Some information to be aware of when developing or configuring a Component plugin module:

  • Components, at installation time, are used to generate the atlassian-plugins-spring.xml Spring Framework configuration file, transforming Component plugin modules into Spring bean definitions. The generated file is stored in a temporary plugin jar and installed into the framework. The plugin author should very rarely need to override this file.
  • The injection model for components first looks at the constructor with the largest number of arguments and tries to call it, looking up parameters by type in the plugin's bean factory. If only a no-arg constructor is found, it is called then Spring tries to autowire the bean by looking at the types used by setter methods. If you wish to have more control over how your components are created and configured, you can create your own Spring configuration file, stored in META-INF/spring in your plugin jar.
  • If the public attribute is set to 'true', the component will be turned into an OSGi service under the covers, using Spring Dynamic Modules to manage its lifecycle.
  • This module type in non-OSGi (version 1) plugins supported the StateAware interface in some products to allow a component to react to when it is enabled or disabled. To achieve the same effect, you can use the two Spring lifecycle interfaces: InitializingBean and DisposableBean. The init() and destroy() methods on these interfaces will be called when the module is enabled or disabled, exactly like StateAware. Making this change to a component in an existing plugin will be backwards compatible in all but JIRA. That is, a component module in a legacy plugin which implements InitializingBean will have its init() method called when it is enabled, exactly the same as such a component in an OSGi plugin.
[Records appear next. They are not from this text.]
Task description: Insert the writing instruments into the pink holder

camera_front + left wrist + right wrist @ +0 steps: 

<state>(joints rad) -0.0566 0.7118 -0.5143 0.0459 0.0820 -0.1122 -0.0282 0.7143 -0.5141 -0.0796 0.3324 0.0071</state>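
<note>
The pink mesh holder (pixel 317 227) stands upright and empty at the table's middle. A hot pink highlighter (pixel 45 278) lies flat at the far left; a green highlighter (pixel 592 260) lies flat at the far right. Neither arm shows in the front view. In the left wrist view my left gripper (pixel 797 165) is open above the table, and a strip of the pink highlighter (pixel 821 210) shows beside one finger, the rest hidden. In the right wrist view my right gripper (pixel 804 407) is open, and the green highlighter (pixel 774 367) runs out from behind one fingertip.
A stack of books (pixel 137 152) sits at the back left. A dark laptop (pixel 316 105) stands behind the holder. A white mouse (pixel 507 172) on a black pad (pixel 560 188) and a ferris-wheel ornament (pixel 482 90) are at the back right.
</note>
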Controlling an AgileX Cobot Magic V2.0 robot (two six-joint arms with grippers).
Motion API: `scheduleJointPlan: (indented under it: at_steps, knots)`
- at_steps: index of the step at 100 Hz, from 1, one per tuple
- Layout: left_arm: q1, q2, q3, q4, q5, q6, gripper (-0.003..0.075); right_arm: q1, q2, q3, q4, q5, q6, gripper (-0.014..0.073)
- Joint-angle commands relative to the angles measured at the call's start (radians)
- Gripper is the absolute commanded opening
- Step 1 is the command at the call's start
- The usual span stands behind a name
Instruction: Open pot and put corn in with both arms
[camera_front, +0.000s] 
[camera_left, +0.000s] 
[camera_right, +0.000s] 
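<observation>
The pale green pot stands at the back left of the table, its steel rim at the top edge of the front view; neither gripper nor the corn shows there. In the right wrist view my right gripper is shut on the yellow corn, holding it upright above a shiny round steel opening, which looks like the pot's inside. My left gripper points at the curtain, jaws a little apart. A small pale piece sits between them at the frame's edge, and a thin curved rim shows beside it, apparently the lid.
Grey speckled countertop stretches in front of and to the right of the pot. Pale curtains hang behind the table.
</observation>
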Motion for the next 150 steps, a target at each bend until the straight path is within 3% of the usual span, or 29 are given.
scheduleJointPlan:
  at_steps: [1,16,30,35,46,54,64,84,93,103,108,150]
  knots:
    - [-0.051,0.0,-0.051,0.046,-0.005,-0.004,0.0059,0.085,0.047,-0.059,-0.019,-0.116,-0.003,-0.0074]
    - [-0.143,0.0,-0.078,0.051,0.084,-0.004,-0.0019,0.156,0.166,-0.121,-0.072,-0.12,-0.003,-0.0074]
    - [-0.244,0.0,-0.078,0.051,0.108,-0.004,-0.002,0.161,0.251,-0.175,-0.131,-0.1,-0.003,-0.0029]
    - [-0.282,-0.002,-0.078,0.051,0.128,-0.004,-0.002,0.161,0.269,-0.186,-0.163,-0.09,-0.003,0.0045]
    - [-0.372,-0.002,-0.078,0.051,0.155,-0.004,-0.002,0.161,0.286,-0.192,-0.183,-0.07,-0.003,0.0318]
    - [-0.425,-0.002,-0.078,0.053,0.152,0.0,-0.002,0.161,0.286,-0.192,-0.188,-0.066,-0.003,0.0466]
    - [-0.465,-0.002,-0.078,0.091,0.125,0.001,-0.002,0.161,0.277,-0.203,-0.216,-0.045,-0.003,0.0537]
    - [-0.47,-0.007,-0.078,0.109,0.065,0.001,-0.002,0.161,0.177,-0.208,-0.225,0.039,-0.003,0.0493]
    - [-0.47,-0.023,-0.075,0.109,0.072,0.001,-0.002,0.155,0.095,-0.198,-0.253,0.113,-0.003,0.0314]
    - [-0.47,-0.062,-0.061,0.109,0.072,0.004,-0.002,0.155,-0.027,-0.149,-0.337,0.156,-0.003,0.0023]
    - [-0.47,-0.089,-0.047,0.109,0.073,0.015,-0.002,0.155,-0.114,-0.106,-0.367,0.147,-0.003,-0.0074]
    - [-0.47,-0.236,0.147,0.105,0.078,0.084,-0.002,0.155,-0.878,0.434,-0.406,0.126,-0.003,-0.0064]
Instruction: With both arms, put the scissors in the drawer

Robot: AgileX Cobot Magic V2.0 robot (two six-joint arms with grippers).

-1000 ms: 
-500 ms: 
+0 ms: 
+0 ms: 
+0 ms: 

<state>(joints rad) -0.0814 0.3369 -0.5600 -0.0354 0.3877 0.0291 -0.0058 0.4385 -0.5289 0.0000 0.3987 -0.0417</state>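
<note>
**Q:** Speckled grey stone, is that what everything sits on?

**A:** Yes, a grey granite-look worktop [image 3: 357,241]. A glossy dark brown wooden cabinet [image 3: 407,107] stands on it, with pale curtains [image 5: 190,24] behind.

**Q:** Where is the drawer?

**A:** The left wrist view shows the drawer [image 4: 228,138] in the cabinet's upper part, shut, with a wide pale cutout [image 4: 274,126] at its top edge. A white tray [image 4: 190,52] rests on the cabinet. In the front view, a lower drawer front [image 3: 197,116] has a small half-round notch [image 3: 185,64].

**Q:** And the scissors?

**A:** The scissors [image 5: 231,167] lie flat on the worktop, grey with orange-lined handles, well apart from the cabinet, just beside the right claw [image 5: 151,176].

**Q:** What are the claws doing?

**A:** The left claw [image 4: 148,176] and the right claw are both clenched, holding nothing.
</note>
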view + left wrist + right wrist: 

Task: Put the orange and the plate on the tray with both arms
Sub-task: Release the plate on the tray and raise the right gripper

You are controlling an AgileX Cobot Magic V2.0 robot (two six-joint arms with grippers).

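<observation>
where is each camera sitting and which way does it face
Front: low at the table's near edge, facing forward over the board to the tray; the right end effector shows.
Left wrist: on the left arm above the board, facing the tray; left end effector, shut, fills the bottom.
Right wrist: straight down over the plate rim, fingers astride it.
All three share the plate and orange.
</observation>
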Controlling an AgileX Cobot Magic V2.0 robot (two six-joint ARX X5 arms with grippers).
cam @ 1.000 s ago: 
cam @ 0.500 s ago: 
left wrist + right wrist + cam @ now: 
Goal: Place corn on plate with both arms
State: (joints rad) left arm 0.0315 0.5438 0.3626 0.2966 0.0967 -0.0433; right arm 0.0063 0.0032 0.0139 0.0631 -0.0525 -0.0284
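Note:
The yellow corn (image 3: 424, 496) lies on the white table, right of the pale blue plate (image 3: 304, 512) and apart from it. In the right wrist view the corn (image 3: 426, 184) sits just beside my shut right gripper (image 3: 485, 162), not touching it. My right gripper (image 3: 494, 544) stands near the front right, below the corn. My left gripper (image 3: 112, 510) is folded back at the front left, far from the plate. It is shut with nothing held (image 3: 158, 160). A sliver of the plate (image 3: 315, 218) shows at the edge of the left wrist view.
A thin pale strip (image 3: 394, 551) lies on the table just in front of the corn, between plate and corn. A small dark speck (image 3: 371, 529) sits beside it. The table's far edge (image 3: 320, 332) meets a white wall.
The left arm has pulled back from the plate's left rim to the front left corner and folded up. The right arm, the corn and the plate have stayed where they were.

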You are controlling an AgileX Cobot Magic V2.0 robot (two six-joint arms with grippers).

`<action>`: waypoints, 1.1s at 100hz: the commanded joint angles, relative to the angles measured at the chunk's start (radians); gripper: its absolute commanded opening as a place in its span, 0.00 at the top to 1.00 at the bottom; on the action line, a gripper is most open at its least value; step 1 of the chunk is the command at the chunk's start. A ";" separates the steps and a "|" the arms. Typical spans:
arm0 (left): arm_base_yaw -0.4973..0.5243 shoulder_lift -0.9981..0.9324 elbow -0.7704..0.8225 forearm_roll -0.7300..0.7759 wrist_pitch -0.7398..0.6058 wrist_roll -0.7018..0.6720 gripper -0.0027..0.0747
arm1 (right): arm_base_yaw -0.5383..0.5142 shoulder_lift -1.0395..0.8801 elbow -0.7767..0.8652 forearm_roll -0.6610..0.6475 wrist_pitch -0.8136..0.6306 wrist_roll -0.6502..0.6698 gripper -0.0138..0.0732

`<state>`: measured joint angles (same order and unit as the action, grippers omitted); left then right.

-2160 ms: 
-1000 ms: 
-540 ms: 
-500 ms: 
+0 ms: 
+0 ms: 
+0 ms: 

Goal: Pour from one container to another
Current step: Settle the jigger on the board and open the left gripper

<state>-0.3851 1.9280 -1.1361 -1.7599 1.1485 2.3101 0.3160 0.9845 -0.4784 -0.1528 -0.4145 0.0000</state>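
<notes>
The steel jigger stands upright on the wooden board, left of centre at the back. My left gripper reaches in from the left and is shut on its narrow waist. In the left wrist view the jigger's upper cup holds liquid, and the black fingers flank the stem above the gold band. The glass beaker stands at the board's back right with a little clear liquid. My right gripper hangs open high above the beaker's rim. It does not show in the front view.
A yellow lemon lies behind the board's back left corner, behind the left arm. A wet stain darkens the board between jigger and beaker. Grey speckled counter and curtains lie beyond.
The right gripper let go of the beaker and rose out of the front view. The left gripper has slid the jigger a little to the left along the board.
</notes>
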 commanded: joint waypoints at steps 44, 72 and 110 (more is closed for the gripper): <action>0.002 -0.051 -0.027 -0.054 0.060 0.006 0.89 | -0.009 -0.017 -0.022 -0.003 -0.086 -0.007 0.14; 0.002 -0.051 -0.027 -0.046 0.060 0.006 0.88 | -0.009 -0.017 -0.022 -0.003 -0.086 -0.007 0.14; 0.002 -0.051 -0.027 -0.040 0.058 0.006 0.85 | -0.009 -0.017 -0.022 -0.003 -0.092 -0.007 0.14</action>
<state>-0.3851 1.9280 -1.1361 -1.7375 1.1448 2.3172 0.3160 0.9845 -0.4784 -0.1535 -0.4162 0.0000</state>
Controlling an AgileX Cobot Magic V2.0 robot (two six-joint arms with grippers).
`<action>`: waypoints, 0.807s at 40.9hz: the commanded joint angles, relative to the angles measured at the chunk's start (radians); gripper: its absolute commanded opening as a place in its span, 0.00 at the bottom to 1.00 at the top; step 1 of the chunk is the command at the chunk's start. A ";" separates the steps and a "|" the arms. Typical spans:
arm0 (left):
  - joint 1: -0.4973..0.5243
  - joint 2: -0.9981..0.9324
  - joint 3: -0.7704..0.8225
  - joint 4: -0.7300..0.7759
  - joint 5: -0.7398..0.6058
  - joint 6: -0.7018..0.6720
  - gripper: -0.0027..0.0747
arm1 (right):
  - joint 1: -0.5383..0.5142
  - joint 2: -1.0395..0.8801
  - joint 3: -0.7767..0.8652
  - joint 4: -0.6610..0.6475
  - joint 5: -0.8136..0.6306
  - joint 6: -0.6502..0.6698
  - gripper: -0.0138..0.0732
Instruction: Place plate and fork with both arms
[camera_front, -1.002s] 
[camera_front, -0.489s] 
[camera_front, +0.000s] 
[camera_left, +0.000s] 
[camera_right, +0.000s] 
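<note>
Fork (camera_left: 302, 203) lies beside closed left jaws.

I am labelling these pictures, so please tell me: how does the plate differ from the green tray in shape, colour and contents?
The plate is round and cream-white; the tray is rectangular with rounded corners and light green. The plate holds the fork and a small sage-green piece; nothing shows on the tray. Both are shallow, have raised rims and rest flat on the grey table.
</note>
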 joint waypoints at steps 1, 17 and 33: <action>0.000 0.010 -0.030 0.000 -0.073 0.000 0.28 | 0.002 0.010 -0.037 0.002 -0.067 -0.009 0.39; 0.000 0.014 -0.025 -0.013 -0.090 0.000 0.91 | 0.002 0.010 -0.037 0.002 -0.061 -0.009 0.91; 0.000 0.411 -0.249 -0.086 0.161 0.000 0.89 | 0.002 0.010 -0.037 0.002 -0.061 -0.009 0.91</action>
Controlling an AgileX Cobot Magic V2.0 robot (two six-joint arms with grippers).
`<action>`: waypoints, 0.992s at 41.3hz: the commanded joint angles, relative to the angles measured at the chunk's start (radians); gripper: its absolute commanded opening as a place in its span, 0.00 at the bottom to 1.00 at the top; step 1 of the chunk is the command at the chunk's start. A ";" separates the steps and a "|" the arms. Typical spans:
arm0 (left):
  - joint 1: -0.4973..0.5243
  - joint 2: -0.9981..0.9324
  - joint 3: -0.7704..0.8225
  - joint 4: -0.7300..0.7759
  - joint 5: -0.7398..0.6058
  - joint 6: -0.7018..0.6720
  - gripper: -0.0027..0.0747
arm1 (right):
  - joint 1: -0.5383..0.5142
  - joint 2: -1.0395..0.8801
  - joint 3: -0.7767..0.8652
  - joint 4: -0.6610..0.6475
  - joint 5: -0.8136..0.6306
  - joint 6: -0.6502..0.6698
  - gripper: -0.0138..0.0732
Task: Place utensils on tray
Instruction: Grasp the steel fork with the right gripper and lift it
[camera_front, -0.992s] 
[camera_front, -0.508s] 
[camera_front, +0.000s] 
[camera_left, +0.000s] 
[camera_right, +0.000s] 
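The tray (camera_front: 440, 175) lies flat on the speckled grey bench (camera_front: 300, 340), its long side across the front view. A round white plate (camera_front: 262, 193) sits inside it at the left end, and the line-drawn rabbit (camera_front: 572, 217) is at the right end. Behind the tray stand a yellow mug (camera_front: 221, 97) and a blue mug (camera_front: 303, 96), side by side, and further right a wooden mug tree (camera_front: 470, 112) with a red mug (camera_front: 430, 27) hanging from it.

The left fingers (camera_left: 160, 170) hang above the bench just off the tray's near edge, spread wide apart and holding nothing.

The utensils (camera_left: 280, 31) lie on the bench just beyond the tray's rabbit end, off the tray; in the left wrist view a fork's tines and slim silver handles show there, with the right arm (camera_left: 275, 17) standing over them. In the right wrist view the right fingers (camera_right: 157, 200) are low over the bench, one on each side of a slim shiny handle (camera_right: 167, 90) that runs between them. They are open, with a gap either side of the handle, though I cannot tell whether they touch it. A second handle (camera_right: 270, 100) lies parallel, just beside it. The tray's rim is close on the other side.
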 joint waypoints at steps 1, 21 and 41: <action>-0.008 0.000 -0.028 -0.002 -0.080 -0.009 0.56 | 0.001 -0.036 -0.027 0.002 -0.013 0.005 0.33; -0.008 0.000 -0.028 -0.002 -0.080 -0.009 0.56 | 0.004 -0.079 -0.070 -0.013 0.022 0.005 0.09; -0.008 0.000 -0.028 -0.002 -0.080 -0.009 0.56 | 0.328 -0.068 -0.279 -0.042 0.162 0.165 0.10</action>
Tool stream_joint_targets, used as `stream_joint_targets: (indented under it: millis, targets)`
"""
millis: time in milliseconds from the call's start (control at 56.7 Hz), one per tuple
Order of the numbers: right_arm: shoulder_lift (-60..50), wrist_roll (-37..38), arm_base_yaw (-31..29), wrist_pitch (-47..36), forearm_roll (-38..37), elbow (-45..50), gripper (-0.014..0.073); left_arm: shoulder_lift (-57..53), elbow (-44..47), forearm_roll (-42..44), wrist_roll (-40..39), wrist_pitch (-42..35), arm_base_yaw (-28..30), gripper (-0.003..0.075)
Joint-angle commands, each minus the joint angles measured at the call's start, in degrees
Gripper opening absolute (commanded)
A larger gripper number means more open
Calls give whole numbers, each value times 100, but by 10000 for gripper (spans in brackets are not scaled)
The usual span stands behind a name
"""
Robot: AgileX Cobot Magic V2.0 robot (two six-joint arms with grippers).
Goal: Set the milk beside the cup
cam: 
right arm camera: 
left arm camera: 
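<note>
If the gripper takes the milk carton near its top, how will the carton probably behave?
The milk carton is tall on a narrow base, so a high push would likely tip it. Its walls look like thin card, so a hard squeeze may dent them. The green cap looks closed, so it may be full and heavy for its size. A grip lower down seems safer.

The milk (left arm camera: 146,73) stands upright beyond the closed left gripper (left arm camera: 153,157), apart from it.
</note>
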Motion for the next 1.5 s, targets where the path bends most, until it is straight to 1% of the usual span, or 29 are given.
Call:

  • Components for non-OSGi (version 1) plugins behave very differently to components for OSGi plugins. For version 1 plugins, components are loaded into the application's object container, be it PicoContainer for JIRA or Spring for all other products that support components. For OSGi plugins, components are turned into beans for the Spring bean factory for that specific plugin. This provides more separation for plugins, but means you cannot do things like override JIRA components in OSGi plugins, as you can for static plugins.